Nexus Agents is an open-source competitive platform for developing, evaluating, and sharing specialized language models using Ollama. Think of it as the Olympics for AI models - where each task is a different sport, and models compete to be the fastest, most accurate, or most efficient.
Instead of building general-purpose LLMs, we focus on creating highly specialized models that excel at specific domains and tasks. Each model competes for championship badges, and winners are automatically published to the Ollama Hub for worldwide access.
- Model Definition: Models are defined using Ollama Modelfiles for easy sharing and reproduction
- Automated Evaluation: Each model is tested against task-specific benchmarks
- Badge Competition: Models compete for championship badges in different categories
- Quality Gates: PRs are only merged if models beat existing benchmarks
- Performance Tracking: Comprehensive metrics for quality, latency, and resource usage
- Automatic Publishing: Champion models are pushed to Ollama Hub instantly
Models compete for these prestigious badges:
- 🚀 Speed Champion: Lowest latency (TTFT + token generation)

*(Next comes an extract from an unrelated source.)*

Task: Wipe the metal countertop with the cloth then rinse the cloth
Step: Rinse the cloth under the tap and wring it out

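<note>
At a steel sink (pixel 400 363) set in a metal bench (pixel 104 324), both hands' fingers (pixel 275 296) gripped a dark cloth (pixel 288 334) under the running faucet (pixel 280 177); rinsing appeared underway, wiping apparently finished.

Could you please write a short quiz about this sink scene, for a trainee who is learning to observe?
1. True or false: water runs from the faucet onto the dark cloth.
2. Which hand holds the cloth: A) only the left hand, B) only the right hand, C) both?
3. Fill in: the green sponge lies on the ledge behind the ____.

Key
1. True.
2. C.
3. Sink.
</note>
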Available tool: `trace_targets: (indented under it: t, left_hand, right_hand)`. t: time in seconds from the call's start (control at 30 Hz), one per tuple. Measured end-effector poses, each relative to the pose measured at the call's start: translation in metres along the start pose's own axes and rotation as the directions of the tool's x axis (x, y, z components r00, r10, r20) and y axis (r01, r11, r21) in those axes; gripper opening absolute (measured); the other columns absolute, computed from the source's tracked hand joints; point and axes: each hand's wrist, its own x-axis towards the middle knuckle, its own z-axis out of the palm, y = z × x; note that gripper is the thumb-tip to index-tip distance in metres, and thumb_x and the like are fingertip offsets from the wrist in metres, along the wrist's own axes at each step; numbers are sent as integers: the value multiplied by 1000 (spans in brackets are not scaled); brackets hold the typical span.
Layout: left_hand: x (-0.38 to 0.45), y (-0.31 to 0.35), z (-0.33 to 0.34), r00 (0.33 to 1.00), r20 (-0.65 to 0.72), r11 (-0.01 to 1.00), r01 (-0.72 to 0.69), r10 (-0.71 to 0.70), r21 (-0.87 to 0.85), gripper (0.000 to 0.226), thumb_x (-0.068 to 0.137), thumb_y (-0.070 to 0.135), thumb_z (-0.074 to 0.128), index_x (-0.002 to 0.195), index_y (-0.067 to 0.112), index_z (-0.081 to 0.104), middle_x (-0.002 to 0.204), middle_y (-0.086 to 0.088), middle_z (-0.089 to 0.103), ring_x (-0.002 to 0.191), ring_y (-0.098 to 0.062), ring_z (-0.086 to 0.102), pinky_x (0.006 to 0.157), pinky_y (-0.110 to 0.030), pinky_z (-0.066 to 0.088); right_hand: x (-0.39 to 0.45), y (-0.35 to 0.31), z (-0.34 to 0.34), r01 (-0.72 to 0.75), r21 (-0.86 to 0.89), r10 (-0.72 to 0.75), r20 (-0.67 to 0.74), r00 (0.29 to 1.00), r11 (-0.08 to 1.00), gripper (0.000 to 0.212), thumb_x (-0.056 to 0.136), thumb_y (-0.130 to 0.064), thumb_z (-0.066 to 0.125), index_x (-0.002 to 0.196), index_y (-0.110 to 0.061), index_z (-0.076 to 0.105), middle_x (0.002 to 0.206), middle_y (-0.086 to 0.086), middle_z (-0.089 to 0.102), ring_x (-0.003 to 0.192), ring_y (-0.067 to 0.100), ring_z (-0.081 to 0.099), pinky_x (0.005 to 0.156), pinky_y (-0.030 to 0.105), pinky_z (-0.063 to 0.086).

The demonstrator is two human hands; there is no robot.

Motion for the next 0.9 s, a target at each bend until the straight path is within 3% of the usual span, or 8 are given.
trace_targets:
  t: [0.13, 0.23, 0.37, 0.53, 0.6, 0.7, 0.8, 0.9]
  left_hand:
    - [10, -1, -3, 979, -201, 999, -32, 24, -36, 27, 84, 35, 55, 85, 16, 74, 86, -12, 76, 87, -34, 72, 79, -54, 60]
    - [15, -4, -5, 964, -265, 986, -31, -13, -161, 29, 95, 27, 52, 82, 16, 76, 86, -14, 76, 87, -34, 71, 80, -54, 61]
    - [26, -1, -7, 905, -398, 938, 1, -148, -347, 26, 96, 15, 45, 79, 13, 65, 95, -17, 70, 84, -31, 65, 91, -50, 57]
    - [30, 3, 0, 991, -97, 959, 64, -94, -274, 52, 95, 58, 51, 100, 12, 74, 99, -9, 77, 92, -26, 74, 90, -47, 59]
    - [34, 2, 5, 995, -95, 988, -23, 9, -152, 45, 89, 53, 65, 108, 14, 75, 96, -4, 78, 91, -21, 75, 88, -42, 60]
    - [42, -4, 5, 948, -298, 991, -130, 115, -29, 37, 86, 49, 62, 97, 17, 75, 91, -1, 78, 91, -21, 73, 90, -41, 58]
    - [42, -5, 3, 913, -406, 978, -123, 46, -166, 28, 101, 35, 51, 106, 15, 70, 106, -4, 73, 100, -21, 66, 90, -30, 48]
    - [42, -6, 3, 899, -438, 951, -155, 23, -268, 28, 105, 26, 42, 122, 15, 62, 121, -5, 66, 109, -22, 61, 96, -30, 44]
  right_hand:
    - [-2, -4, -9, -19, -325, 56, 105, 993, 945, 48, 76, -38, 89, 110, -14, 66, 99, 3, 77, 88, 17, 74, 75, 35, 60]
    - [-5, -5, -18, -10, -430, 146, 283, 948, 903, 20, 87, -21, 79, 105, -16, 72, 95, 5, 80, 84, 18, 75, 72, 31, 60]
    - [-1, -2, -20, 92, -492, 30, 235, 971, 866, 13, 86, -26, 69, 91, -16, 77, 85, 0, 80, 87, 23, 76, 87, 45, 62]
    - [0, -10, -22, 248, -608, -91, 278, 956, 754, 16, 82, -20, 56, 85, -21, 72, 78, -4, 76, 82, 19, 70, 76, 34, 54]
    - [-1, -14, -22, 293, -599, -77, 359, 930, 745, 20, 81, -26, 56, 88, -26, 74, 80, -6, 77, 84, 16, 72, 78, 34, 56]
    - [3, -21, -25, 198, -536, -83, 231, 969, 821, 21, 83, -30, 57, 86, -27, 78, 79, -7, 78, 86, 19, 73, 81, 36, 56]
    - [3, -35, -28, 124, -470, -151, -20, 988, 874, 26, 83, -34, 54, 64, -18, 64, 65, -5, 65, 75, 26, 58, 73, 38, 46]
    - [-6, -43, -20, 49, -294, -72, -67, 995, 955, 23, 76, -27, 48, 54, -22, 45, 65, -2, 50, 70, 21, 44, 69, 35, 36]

- 🎯 Accuracy Master: Highest quality scores
- 🪶 Lightweight Leader: Lowest memory footprint
- 🏆 Overall Champion: Best balance of all metrics
Multiple models can hold different badges for the same task, creating healthy competition across different optimization goals.
graph TD
A[Create Specialized Model] --> B[Define Modelfile]
B --> C[Create Benchmark Dataset]
C --> D[Submit PR]
D --> E[Automated Testing]
E --> F{Beats Current Champions?}
F -->|Yes| G[Earn Badges & Push to Hub]
F -->|No| H[Improve Model]
H --> D
Our flagship task showcases the platform's capabilities - a specialized LLM designed to assist in psychological assessment of children in conflict zones. Built on Gemma 3B, this model provides trauma-informed responses while maintaining professional boundaries and safety protocols.
Key Features:
- Initial trauma screening guidance
- Coping strategy recommendations
- Urgent case identification
- Cultural sensitivity handling
- Report generation assistance
This real-world application demonstrates how specialized models can address critical humanitarian needs while competing on technical excellence.
Each task is self-contained with:
- Model definition (Modelfile)
- Benchmark dataset
- Evaluation metrics
- Championship leaderboard
- Documentation
Current tasks:
- Child Trauma Assessment: Psychological assessment support for children living in regions under conflicts/wars
- (More tasks coming - submit yours!)
ollamaforge/
├── tasks/ # Each specialized task
│ └── child_trauma_assessment/
│ ├── model/ # Ollama model definition
│ ├── benchmarks/ # Test datasets
│ └── evaluation/ # Metrics and evaluation
├── docs/ # Documentation
└── .github/
└── workflows/ # CI/CD pipelines
Want to dethrone the current champions? Here's how:
- Choose Your Battle: Pick speed, accuracy, efficiency, or overall excellence
- Fork & Improve: Enhance existing models or create new ones
- Local Testing: Use our evaluation scripts to benchmark locally
- Submit PR: Demonstrate improvements over current champions
Important: One task per PR to maintain clean evaluation pipelines.
For detailed contribution guidelines, see CONTRIBUTING.md.
- Create directory under
tasks/ - Provide:
- Modelfile for your specialized model
- Benchmark dataset with test cases
- Evaluation metrics (or use standard ones)
- Task documentation
- Submit PR with comprehensive benchmarks
For complete submission guidelines, check out docs/guidelines.md.
- Fork the repository
- Modify the Modelfile or benchmarks
- Test locally using Ollama
- Submit a PR
Your PR must demonstrate:
- Improved quality scores
- Maintained or improved performance
- No regression in existing test cases
-
Install Ollama:
curl -fsSL https://ollama.com/install.sh | sh -
Clone and setup:
git clone https://github.com/Dahimi/Nexus-Agents.git cd Nexus-Agents python -m venv venv source venv/bin/activate # On Unix/MacOS pip install -r requirements/requirements.txt
-
Test a task locally:
cd tasks/child_trauma_assessment ollama create trauma-model -f model/Modelfile python ../../scripts/evaluate_task.py child_trauma_assessment
When your model claims a championship:
- Automatic push to Ollama Hub with badges displayed
- Instant worldwide availability via
ollama pull - Credit as model creator/contributor
- Performance tracking and leaderboard placement
Note: We're currently fine-tuning our CI/CD pipeline for seamless Ollama Hub integration - manual publishing may be needed temporarily.
- More Specialized Tasks: Adding models for:
- Medical diagnosis assistance
- Technical documentation
- Educational assessment
- Local language processing
- Enhanced Evaluation:
- GPU performance metrics
- Cross-task evaluation
- A/B testing framework
- Community Features:
- Model leaderboards
- Usage analytics
- Collaborative improvement tools
This project is licensed under the MIT License - see the LICENSE file for details.